Baran’ı düşünmeden bir gün bile geçiremiyordum. Onu aramak istiyordum, ama gururum buna engel oluyordu. Eğer gitmek istemişse, onu zorlamanın bir anlamı yoktu. Ancak kalbim sürekli “Ya tehlikedeyse? Ya gerçekten geri dönemezse?” diye fısıldıyordu. Bu düşüncelerle uyuyamıyor, sabahlara kadar ağlıyordum.
——-
Baranın gidişinden 2 ay geçmişti.
—-
Bir akşam, pencereden dışarı bakarken fark ettim ki yağmur yağıyordu.

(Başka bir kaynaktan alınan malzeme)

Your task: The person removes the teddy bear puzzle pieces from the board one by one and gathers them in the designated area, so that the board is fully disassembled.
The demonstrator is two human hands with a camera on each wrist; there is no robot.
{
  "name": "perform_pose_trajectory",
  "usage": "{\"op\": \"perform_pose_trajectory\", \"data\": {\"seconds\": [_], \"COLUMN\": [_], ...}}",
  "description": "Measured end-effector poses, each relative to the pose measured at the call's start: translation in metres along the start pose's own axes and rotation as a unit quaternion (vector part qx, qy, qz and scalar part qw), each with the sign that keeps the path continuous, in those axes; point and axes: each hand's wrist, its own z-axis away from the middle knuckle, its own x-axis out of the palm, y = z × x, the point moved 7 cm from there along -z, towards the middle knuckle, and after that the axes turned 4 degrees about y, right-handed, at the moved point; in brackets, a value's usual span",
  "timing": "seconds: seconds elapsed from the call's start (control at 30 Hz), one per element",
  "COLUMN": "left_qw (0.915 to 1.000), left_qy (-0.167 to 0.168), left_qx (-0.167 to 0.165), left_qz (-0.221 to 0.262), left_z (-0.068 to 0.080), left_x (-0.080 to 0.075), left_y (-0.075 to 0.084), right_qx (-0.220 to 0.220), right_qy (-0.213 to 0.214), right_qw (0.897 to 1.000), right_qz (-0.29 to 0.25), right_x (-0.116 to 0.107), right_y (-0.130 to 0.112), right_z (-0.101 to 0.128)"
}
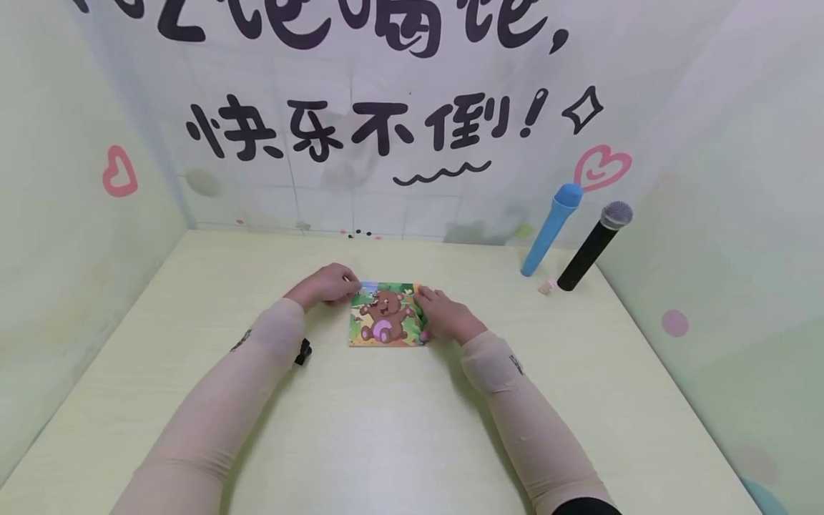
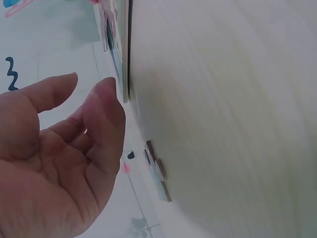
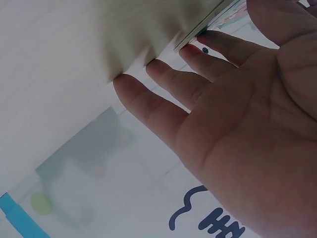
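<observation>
**Bear puzzle looks nearly whole, both hands at its edges**

The bear puzzle (image 1: pixel 388 315) lies flat near the middle of the pale surface (image 1: pixel 399 429), its picture of a brown bear on green reading as complete from the head view, though the far corners under the fingers are hidden. The left hand (image 1: pixel 325 285) sits at the puzzle's ten o'clock corner, fingertips touching its edge; in the left wrist view the fingers (image 2: pixel 106 106) are loosely bent and released, holding nothing, with the board's edge (image 2: pixel 121 44) just beyond them. The right hand (image 1: pixel 444 315) rests at the puzzle's three o'clock side, fingers straight and relaxed, their tips against the board's edge (image 3: pixel 208 20) in the right wrist view; its grip is released too.

Judging from this, the assembly seems mostly done: the picture shows no obvious gap. What appears left is small. A loose piece (image 2: pixel 157 171) lies on the surface near the left hand in the wrist view; whether it belongs to an unseen gap cannot be told.

Toward two o'clock, well apart from the puzzle, a blue microphone (image 1: pixel 550 230) and a black microphone (image 1: pixel 594 246) lean against the wall, with a small pink object (image 1: pixel 546 287) between their bases.
</observation>
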Motion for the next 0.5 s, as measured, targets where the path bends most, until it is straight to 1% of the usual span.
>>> {"op": "perform_pose_trajectory", "data": {"seconds": [0.07,0.23,0.3,0.43,0.5], "left_qw": [0.9999,0.9989,0.9981,0.9969,0.9967], "left_qy": [-0.007,-0.006,-0.011,-0.027,-0.029], "left_qx": [0.003,0.027,0.039,0.049,0.050], "left_qz": [-0.008,-0.038,-0.048,-0.055,-0.057], "left_z": [-0.002,-0.004,-0.004,-0.003,-0.003], "left_x": [0.003,0.005,0.007,0.013,0.016], "left_y": [0.001,0.007,0.011,0.016,0.017], "right_qx": [0.001,0.000,0.000,0.002,0.004], "right_qy": [0.000,0.006,0.007,0.004,0.003], "right_qw": [1.000,1.000,1.000,1.000,1.000], "right_qz": [0.002,0.000,-0.003,-0.006,-0.010], "right_x": [0.001,0.000,-0.001,-0.002,-0.001], "right_y": [0.000,-0.001,-0.002,-0.003,-0.002], "right_z": [0.000,0.000,0.000,0.001,0.002]}}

Yağmur damlaları, içimdeki yalnızlığı daha da derinleştiriyordu. O sırada telefonuma bir mesaj geldi. Baran’dan değildi, annemdendi.
“Eve gelir misin? Seni çok özlüyoruz.”
Bu mesaj bana, hayatımda hâlâ sahip olduğum bir şeylerin olduğunu hatırlattı. Her şeyimi kaybetmiş gibi hissetsem de ailem hâlâ yanımdaydı. Çantamı alıp annemi görmek için evden çıktım.
Ancak evlerine vardığımda bile düşüncelerimden kurtulamıyordum. Annemle konuşurken Baran’ın yokluğu her kelimemde hissediliyordu. Annem, bu halimi fark etmiş olmalıydı.
“Lara, her şey yolunda mı?” diye sordu.
“Evet,” dedim, ama sesim bile beni ele veriyordu.
Annem elimi tuttu. "Annecim , güzel kızım, laram, bana anlatmak istemediğin şeyler var biliyorum ama ne zaman bana anlatmak istersen burdayım." Dedi annem sonra elimi tuttu ve “Bazen bazı şeyleri kaybettiğimizi düşünürüz, ama hayat bize her zaman farklı bir yol sunar. Eğer birini kaybettiysen, belki de bunun bir sebebi vardır. Ya geri döner ya da hayat seni başka birine yönlendirir. Ama önemli olan, kendini kaybetmemendir.”dedi annem.
Bu sözler beni bir süre rahatlattı. Ama yine de içimdeki özlem dinmek bilmiyordu.
—
1 Ayın Sonunda
Baran’ın gidişinin üzerinden tam üç ay geçmişti. Onu hâlâ her şeyden çok özlüyordum, ama artık geri dönmeyeceğinden neredeyse emindim. “Beni terk etti,” dedim kendi kendime. “Belki de bu dünyanın yükü onu benden uzaklaştırdı.”
Ama tam da bu düşüncelerin arasında, bir akşam kapım çaldı. Açtığımda karşımda Baran duruyordu. Yüzü yorgun, gözleri kızarmış ama hâlâ o kararlı bakışı taşıyordu. Onu bir kez daha görmek kalbimdeki tüm duyguları harekete geçirdi: öfke, sevgi, özlem…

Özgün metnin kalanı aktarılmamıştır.